Naturally enough, they’re both excited about the upcoming event.

“It’s awesome!” said Alexandra, who will receive a bachelor of commerce (co-op.) degree.

“Mom has put in so much work into getting this degree and I am so proud of her. With us graduating at the same time, it’s like a culmination of both of our hard work towards our degrees, and I cannot wait.”

“It’s only really just now sinking in how special it is,” said Colleen, who’ll pick up a bachelor of business administration degree. “Graduating together or even doing a similar program wasn’t something we had considered.”

Natural fit

Each woman took a somewhat circuitous route to the Faculty of Business Administration, they say, but, in the end, the business curriculum made a lot of sense for both of them.

While Alexandra is also currently pursuing a bachelor of arts (she hopes to finish this fall), she found the commerce program’s coursework and work terms interesting and engaging.

Colleen, meanwhile, says since she works in a business environment, she wanted a better understanding of the tools and concepts businesspeople use.

“I had a number of courses well in hand at Memorial, plus I live and work in St. John’s, so I had the option to attend courses on campus or via distance,” she said.

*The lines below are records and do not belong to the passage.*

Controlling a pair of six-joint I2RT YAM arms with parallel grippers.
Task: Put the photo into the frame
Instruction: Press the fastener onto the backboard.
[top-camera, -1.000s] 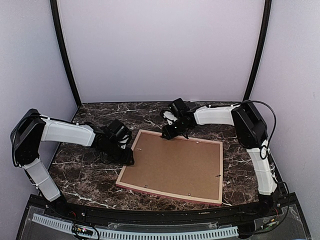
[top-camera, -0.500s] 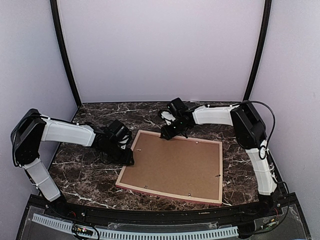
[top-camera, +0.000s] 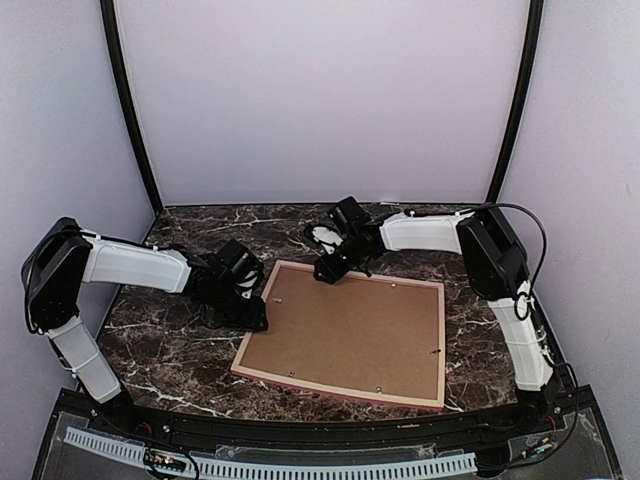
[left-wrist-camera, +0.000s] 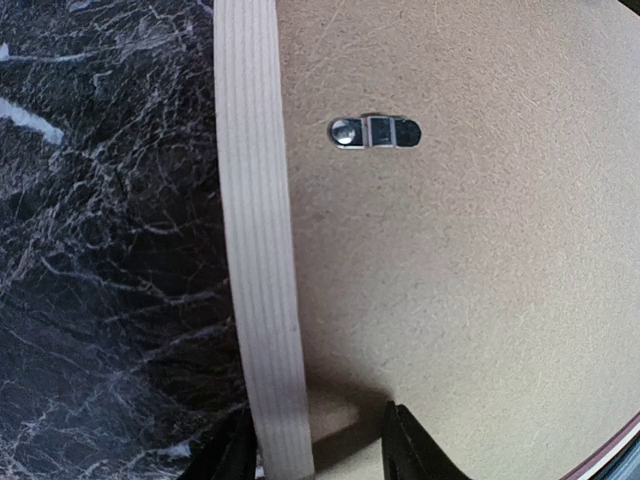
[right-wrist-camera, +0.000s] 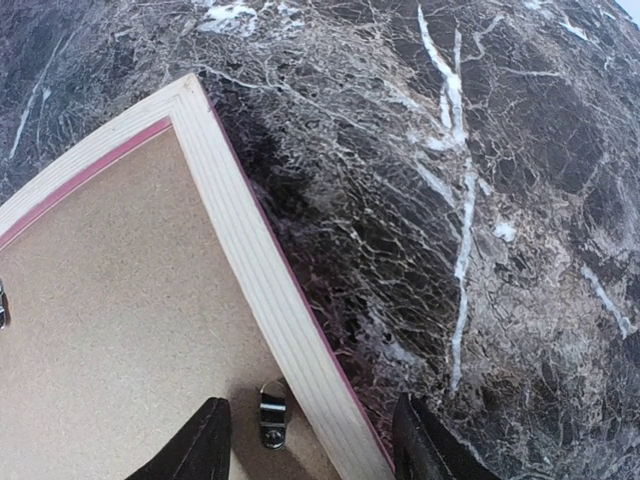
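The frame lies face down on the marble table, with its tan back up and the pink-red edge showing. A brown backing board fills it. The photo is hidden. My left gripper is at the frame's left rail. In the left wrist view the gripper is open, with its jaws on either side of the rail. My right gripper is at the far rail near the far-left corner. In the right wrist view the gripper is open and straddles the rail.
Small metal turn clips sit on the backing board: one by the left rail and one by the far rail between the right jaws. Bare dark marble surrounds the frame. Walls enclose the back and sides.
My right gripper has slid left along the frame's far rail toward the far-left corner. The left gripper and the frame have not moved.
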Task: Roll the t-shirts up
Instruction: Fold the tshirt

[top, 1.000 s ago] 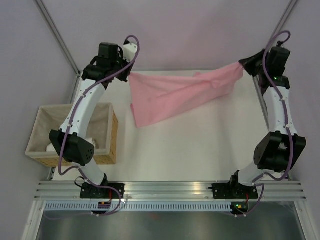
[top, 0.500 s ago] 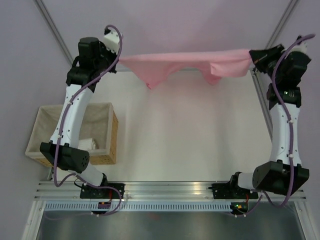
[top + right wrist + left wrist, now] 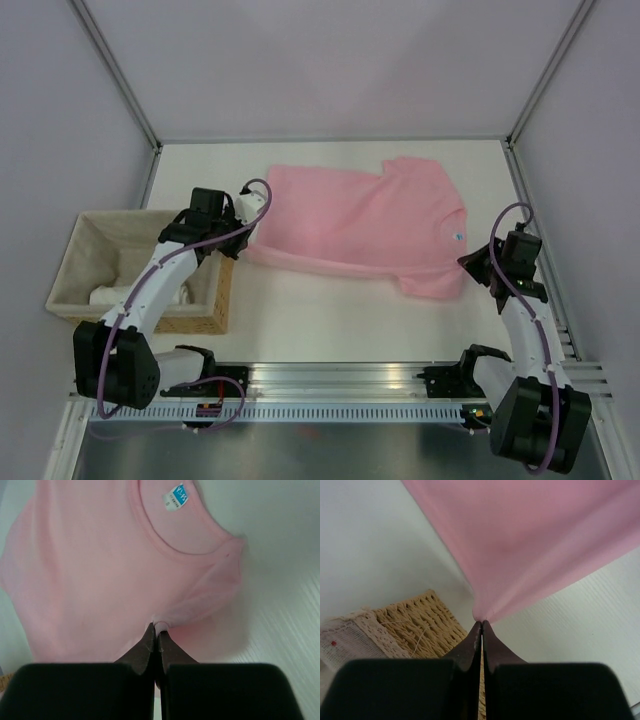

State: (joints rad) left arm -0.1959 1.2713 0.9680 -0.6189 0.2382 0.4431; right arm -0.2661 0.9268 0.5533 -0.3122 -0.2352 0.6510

Another interesting intersection of the women’s educational experience was when Alexandra landed a work term at Husky Energy – which just so happens to be where Colleen is employed as a communications specialist.

While they were in completely separate areas of the company, they say it was yet another memorable crossover of their time together as Memorial students.

And they both agree that one supported the other – Alexandra says her mother’s excellent organizational skills “really helped” her achieve her degree and Colleen says it was a lot of fun bouncing ideas off her daughter at the dinner table – there was also a healthy amount of competition.

In their one shared course, Business 7000, they chose the same topic for their final paper (albeit with very different approaches) and haven’t forgotten the final scores.

“We both received an A — she finished three points ahead of me,” said Colleen, with a proud smile.